Actually, the opposite is true. When you smell it in the air, that means it’s not in the water doing its job and more chlorine needs to be added.
According to the Centers for Disease Control and Prevention a healthy pool does not have a strong chemical smell and while the chemicals used usually kill germs within minutes, some live for days.
Chemicals also break down many things swimmers body’s leave behind but this uses up the chemicals, leaving less available to kill germs.
#3: Chlorine will turn my blonde hair green!
Some algaecides are copper based and the oxidized metals in the water can attach to the protein in the hair shaft. No worries, it can easily be removed by a shampoo that strips the color or by conditioning the hair BEFORE swimming.

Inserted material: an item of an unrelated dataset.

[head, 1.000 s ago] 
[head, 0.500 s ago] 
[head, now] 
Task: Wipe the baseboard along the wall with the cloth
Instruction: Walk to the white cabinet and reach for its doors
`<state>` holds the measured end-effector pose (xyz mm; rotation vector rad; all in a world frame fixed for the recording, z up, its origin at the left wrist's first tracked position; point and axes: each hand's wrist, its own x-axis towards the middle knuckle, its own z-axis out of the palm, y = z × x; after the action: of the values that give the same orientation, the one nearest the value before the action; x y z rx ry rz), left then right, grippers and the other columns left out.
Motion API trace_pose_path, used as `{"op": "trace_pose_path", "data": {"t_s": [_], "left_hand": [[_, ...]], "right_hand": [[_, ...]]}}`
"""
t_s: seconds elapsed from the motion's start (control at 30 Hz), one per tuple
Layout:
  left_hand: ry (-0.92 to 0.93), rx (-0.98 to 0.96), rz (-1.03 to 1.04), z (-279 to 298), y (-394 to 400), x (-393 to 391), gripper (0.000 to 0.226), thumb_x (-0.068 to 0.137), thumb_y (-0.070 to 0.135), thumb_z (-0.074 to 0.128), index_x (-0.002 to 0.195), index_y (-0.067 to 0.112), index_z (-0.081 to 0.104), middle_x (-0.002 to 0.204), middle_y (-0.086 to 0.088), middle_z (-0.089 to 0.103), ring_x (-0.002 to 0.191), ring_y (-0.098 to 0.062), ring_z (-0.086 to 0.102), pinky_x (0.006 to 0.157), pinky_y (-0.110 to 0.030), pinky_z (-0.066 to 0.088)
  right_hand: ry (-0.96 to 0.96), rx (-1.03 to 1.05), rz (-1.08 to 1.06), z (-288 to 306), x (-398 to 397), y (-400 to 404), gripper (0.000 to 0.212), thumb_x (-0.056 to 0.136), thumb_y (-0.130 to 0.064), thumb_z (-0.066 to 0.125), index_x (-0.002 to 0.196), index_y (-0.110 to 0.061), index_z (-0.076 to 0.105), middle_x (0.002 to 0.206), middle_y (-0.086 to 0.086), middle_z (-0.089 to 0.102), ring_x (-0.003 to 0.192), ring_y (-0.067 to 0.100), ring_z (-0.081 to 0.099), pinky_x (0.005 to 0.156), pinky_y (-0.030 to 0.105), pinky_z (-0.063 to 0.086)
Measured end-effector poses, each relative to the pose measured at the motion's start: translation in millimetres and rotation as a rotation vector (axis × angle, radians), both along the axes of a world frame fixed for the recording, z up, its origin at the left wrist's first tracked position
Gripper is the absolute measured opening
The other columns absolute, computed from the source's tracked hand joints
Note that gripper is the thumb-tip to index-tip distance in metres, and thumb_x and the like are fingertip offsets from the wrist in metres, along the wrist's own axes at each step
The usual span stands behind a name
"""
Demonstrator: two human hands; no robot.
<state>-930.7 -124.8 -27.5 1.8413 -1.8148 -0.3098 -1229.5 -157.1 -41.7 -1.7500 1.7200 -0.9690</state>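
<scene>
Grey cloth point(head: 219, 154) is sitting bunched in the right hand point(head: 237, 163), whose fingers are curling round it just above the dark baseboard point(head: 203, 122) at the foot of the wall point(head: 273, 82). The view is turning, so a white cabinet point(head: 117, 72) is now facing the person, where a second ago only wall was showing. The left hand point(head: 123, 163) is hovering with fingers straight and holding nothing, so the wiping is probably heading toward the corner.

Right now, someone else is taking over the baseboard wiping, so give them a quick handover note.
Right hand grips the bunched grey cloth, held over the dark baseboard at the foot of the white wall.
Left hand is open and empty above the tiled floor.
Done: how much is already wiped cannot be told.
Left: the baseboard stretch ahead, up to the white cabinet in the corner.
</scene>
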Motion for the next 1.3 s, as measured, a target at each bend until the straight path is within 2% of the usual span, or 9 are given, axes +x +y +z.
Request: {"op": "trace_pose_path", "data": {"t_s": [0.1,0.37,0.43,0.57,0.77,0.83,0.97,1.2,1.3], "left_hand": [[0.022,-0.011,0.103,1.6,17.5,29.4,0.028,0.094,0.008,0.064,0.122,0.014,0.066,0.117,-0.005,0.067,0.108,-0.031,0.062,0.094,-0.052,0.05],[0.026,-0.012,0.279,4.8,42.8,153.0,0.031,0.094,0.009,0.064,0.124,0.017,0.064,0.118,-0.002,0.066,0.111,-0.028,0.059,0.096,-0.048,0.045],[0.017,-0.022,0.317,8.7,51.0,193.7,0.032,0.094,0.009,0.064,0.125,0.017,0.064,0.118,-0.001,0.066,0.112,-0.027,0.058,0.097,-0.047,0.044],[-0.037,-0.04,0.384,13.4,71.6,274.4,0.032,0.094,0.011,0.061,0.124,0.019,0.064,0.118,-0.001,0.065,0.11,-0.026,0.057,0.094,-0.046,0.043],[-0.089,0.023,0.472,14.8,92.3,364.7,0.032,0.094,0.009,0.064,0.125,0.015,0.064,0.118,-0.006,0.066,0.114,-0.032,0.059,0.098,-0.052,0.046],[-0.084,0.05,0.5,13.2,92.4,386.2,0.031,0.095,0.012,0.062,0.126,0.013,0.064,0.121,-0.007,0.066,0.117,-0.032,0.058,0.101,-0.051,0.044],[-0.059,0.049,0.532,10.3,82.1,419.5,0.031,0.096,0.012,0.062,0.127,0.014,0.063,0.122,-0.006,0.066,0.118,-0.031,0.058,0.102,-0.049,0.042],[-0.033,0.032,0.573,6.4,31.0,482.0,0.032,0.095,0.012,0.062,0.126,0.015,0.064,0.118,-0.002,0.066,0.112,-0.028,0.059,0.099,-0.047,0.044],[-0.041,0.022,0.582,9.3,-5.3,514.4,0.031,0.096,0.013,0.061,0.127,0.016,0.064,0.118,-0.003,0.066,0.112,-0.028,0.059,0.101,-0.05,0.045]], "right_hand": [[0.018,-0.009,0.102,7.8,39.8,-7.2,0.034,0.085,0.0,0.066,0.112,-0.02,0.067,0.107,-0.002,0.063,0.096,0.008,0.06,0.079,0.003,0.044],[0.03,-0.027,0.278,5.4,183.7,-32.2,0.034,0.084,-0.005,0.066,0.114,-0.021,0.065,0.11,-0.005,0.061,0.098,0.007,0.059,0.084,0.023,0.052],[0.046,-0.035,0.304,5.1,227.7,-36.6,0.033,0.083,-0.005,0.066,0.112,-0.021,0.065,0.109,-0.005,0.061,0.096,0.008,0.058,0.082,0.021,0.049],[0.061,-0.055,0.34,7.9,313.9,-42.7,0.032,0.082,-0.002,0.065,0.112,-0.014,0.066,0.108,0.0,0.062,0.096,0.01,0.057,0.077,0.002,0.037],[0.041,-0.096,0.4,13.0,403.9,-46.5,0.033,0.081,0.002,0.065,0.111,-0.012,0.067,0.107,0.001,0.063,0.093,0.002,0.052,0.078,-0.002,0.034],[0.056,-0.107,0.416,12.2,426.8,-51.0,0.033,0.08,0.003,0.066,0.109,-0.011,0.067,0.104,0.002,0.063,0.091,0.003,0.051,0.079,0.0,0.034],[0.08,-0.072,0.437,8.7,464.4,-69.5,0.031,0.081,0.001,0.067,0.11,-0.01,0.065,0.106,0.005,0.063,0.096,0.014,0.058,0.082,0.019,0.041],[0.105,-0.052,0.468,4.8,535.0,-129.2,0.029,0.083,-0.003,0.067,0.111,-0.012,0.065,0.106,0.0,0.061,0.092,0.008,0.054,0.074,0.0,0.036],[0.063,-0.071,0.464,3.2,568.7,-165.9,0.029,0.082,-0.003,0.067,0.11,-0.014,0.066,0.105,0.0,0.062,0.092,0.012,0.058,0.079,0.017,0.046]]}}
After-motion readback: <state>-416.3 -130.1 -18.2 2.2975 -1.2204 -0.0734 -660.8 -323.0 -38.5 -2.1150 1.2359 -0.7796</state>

#4: Chlorine burns your eyes if you open them underwater.
If you smell chlorine, it’s actually the smell of chemicals that mix with the gunk left behind from swimmers. The chemicals, not chlorine, make your eyes red and sting and your nose run and make you cough.
#5: If you pee in the pool, it will turn blue!
Parents have often used it to keep their children from peeing in the pool, and it’s a fact that even 52% of adults believe it too! In reality, it doesn’t exist. Though a chemical could be created to react to urine, it would be difficult to prevent it from reacting to other substances in pool water as well.
#6: There’s no chlorine in a saltwater pool.
A saltwater pool is not a chlorine free pool. To sanitize a salt water pool, salt water is forced across a special metal cell that is charged with an electrical current. This process is called electrolysis and creates chlorine.
Another common misconception is that you don’t have to use swimming pool shock treatment with a saltwater pool. Shocking your saltwater pool is still necessary for sanitization and to prevent algae.
#7: A clear pool is clean and healthy.
Don’t trust the pool’s appearance—trust the chemistry! It is important to test the water every week and pay attention to the water chemistry for swimming pools to make sure that there aren’t unhealthy levels of micro-ogranisms.